C’est ainsi que naissent les dérives, en inversant la charge de la preuve : en laissant entendre que la liberté est dangereuse parce qu’elle échappe au contrôle, en suggérant que la sécurité de chacun menace soudain la sécurité de tous. C’est l’ombre portée d’une idéologie qui avance masquée, celle selon laquelle l’État aurait un droit naturel d’accès à toute information, à tout appareil, à tout donnée dès lors qu’il en exprime le besoin ; celle selon laquelle la vie privée serait un obstacle, un luxe, un caprice, une gêne opérationnelle ; celle selon laquelle un citoyen protégé est un citoyen potentiellement coupable. Mais c’est exactement pour éviter cela que nos constitutions, nos lois, nos traditions intellectuelles ont érigé des digues.
Alors oui, cette affaire dépasse GrapheneOS. Dans le fond, elle parle de nous, de la place que nous acceptons de laisser à l’État dans nos vies numériques, de ce que nous sommes prêts à céder au nom d’une sécurité qui ne cesse, année après année, de réclamer plus d’espace, de notre capacité à dire non, à dire stop.

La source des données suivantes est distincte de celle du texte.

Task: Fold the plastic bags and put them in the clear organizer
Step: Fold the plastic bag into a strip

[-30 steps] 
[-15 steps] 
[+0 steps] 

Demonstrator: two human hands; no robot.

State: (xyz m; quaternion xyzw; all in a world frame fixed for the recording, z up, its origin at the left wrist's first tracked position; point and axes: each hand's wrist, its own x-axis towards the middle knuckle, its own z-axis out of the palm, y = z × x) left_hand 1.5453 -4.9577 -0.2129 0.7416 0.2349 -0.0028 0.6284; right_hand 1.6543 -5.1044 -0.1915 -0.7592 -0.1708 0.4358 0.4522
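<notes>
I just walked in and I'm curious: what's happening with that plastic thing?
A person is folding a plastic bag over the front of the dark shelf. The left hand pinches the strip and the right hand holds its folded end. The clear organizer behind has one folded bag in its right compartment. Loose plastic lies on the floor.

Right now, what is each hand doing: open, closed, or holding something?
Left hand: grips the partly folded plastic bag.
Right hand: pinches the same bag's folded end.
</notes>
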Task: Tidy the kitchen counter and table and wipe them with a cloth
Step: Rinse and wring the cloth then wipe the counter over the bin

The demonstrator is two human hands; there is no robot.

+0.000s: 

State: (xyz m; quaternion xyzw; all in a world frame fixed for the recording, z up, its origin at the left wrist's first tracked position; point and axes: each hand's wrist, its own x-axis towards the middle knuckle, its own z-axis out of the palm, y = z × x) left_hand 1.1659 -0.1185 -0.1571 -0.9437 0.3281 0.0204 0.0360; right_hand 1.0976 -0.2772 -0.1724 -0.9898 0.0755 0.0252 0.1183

Si vous pensez que la vie privée n’a pas à être négociée, si vous pensez que la sécurité individuelle n’est pas un crime, alors je vous invite vraiment à soutenir GrapheneOS en faisant un don à la fondation. Le lien est en description. Et surtout restons vigilants, parce que les dérives n’arrivent jamais d’un coup, elles arrivent quand on ne regarde plus, quand on se fatigue. Dans une démocratie, la liberté précède toujours la sécurité, jamais l’inverse.